What to produce => Give back all of the data exactly.
Data extract START
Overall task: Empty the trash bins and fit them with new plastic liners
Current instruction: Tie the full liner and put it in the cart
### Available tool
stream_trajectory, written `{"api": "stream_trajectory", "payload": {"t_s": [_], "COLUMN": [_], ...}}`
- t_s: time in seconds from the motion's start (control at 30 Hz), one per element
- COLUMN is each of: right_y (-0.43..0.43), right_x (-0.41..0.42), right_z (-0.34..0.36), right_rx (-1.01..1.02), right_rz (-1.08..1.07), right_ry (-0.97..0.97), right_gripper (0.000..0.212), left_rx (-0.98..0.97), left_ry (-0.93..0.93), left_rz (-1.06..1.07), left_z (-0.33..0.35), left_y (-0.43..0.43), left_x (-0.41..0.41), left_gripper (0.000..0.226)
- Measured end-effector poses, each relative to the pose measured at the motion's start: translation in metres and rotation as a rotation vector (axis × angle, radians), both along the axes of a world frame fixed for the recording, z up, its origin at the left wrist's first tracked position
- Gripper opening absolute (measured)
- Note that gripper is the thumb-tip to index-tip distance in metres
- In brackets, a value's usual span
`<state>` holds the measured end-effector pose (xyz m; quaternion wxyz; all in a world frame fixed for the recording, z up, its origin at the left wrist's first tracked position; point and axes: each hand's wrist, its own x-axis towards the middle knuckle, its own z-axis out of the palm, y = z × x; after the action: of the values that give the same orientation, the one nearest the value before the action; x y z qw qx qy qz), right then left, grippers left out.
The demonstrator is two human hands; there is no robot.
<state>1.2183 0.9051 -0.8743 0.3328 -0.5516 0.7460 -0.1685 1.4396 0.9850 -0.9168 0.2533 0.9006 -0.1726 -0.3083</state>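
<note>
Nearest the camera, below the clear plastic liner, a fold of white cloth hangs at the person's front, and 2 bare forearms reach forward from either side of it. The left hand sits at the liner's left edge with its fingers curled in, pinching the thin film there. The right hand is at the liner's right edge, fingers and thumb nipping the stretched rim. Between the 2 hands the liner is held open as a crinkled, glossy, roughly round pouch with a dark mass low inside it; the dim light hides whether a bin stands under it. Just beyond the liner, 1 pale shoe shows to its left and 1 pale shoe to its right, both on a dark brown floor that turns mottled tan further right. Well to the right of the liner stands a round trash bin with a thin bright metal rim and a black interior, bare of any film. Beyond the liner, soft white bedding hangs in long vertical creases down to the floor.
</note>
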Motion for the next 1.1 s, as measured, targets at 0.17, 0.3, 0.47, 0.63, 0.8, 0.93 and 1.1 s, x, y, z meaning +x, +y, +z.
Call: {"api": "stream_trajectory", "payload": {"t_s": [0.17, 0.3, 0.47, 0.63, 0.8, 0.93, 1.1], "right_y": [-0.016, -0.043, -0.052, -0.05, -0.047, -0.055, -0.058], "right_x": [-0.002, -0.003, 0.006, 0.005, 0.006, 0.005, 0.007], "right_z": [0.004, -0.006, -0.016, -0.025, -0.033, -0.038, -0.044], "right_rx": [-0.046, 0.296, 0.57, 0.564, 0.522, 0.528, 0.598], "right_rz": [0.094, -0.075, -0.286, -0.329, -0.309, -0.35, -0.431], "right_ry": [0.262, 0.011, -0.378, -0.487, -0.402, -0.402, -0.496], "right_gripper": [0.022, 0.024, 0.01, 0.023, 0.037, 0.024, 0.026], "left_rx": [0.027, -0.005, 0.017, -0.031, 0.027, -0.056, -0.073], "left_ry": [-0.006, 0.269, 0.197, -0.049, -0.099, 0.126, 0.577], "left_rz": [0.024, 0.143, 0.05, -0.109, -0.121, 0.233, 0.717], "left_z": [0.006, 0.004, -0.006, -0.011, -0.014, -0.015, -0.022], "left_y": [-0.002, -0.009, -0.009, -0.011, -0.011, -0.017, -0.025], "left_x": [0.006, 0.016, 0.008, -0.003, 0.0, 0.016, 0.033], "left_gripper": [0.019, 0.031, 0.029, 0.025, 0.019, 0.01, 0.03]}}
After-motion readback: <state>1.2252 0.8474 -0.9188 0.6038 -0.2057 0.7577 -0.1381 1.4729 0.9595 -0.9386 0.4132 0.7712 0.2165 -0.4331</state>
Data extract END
Response to this task =>
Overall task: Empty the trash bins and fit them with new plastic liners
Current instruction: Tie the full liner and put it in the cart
### Available tool
stream_trajectory, written `{"api": "stream_trajectory", "payload": {"t_s": [_], "COLUMN": [_], ...}}`
- t_s: time in seconds from the motion's start (control at 30 Hz), one per element
- COLUMN is each of: right_y (-0.43..0.43), right_x (-0.41..0.42), right_z (-0.34..0.36), right_rx (-1.01..1.02), right_rz (-1.08..1.07), right_ry (-0.97..0.97), right_gripper (0.000..0.212), left_rx (-0.98..0.97), left_ry (-0.93..0.93), left_rz (-1.06..1.07), left_z (-0.33..0.35), left_y (-0.43..0.43), left_x (-0.41..0.41), left_gripper (0.000..0.226)
- Measured end-effector poses, each relative to the pose measured at the motion's start: translation in metres and rotation as a rotation vector (axis × angle, radians), both along the axes of a world frame fixed for the recording, z up, its origin at the left wrist's first tracked position
- Gripper opening absolute (measured)
- Note that gripper is the thumb-tip to index-tip distance in metres
- In brackets, a value's usual span
`<state>` holds the measured end-effector pose (xyz m; quaternion wxyz; all in a world frame fixed for the recording, z up, its origin at the left wrist's first tracked position; point and axes: each hand's wrist, its own x-axis towards the middle knuckle, its own z-axis out of the palm, y = z × x; after the action: of the values that give the same orientation, the one nearest the value before the action; x y z qw qx qy qz), right then left, grippers left out.
The demonstrator is two human hands; there is no robot.
<state>1.2183 0.9051 -0.8743 0.3328 -0.5516 0.7460 -0.1685 1.4396 0.9850 -0.9168 0.2533 0.9006 -0.1726 -0.3083</state>
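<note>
Nearest the camera, below the clear plastic liner, a fold of white cloth hangs at the person's front, and 2 bare forearms reach forward from either side of it. The left hand sits at the liner's left edge with its fingers curled in, pinching the thin film there. The right hand is at the liner's right edge, fingers and thumb nipping the stretched rim. Between the 2 hands the liner is held open as a crinkled, glossy, roughly round pouch with a dark mass low inside it; the dim light hides whether a bin stands under it. Just beyond the liner, 1 pale shoe shows to its left and 1 pale shoe to its right, both on a dark brown floor that turns mottled tan further right. Well to the right of the liner stands a round trash bin with a thin bright metal rim and a black interior, bare of any film. Beyond the liner, soft white bedding hangs in long vertical creases down to the floor.
</note>
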Motion for the next 1.1 s, as measured, targets at 0.17, 0.3, 0.47, 0.63, 0.8, 0.93 and 1.1 s, x, y, z meaning +x, +y, +z.
Call: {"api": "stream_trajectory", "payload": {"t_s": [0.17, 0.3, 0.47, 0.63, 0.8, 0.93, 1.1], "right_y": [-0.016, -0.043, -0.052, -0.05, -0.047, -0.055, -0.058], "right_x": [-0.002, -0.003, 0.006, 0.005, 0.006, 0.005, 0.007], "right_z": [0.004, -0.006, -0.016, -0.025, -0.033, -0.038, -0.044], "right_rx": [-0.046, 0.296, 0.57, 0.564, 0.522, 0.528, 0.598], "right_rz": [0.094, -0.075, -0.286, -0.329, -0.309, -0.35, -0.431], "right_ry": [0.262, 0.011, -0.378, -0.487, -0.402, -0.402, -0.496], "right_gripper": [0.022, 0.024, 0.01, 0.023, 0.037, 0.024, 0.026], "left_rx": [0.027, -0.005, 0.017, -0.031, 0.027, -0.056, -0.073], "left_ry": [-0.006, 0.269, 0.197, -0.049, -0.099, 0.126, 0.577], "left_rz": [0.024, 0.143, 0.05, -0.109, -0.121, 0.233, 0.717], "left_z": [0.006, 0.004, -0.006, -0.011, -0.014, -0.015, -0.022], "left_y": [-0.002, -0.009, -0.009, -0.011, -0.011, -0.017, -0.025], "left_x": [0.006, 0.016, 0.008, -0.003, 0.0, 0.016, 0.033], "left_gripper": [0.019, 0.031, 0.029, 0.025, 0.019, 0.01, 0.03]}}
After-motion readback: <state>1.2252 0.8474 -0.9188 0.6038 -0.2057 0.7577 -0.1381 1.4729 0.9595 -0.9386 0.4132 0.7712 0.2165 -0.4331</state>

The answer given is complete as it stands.